Try these Mike. I bought them for my AMS Shorty caboose and they are beautiful! I got them from Trackside Details, TD-213 for $14.00. All brass and very crisp detail. Their photo does not do them justice.


----------



## rkapuaala (Jan 3, 2008)

Gary, 
Nice lamps, did you order them online? If so what's the url to the site?


----------



## Big65Dude (Jan 2, 2008)

Mike (and Richard) 


Here's what one of those _Trackside Details _1:20.3-scale marker lamps, that Gary suggested, looks like all done up:












I added the bail (which was easy to do with some light brass rod) and the lenses - cut from the tops of some clear plastic lighted push buttons.


----------



## Dan Pierce (Jan 2, 2008)

USA trains R2083 is a pair of plastic US style marker lights. Retail is 9.95.


----------



## lownote (Jan 3, 2008)

I appreciate the suggestions, and marvel at the modeling work, but I was actually thinking about making something!

I'll probably just order those lanterns from Trackside details


----------



## livesteam5629 (Jan 2, 2008)

If you want some less expensive try Ozark. They have a couple of models available. 
Noel


----------



## Gary Armitstead (Jan 2, 2008)

rkapuaala,

Here's the liknk to Trackside Details.
http://www.tracksidedetails.com/


----------



## toddalin (Jan 4, 2008)

Posted By lownote on 10/29/2008 5:35 AM
I appreciate the suggestions, and marvel at the modeling work, but I was actually thinking about making something!

I'll probably just order those lanterns from Trackside details 




I also like making/modifying stuff. For something a little different I buy the Ozark Miniature hand held lanterns and modify them for a light bulb. Simply soak them in lacquer thinner and the plastic bead will dissolve. Then drill a small hole through the base to run the wires. Rat Shack sells tiny 12 volt bulbs that fit nicely between the base and top and CA holds them in place. I put these all over the place (on my trestle fire barrels, on industrial and recreational barrels, in peoples hands, even a dog is holding one with a red bulb in his mouth).


----------



## rkapuaala (Jan 3, 2008)

Thanks Gary. I'll have to try that out.


----------



## San Juan (Jan 3, 2008)

Making your own can be more satisfying since you made it yourself, but that is a lot harder then buying ready made or even kit marker lights.

Most of the available have already been mentioned but not too many links. So I found links and photos of the ones I know out there. 


My favorite are Ozark Miniatures marker lights. I use these on my caboose fleet. They offer both 1:24 and 1:20.3 size markers. I personally prefer the 1:20.3 size for our 1:22.5 layout. Hartland cars are, for the most part, 1:22.5. We have their flat cars and gondolas. I'm not sure about the shortys. The 1:24 markers may be better suited for the shorty Hartland caboose. 
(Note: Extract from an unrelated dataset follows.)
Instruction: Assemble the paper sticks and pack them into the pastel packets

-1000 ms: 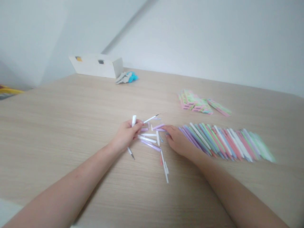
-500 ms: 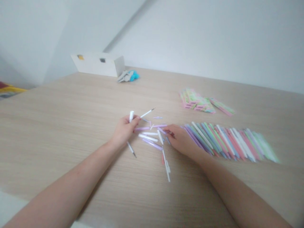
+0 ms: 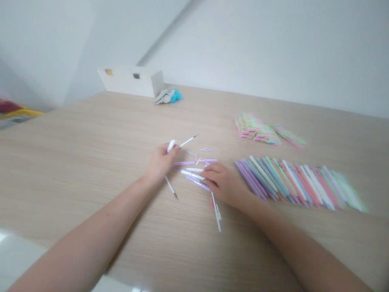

The 1:20.3 markers requires drilling out if you want them to light. Somewhat hard to do, but I did it to mine. For lights I like to use Miniatonics 12 volt bulbs. Also you have to drill into the caboose for the brackets that hold the marker lights. I used a pin vise, but since this is large scale, you could use an electric drill too. These markers have to be assembled and painted.

Here's what an Ozark 1:20.3 marker looks like on our modified USA woodside caboose (we used amber instead of the more familiar green jewels since I was told the D&RGW used amber on their narrow gauge caboose markers):











Below are what the Ozark markers look like with a link below the image:









Ozark 1:24 Markers









Ozark 1:20.3 Markers




The easiest way to add markers is with any of the next three; by Tomar, Aristo-Craft, and USA.

Of these three, I've only installed Tomars. And they couldn't be any easier to do. All you have to do is drill a hole in the caboose for the marker lights, place the markers in the holes, and wire them to a 9 volt battery. No assembly or even painting of the markers is needed. 

Here's what the *Tomar* markers look like with a link below:










Tomar Markers, scroll down to where it says Adlake Markers.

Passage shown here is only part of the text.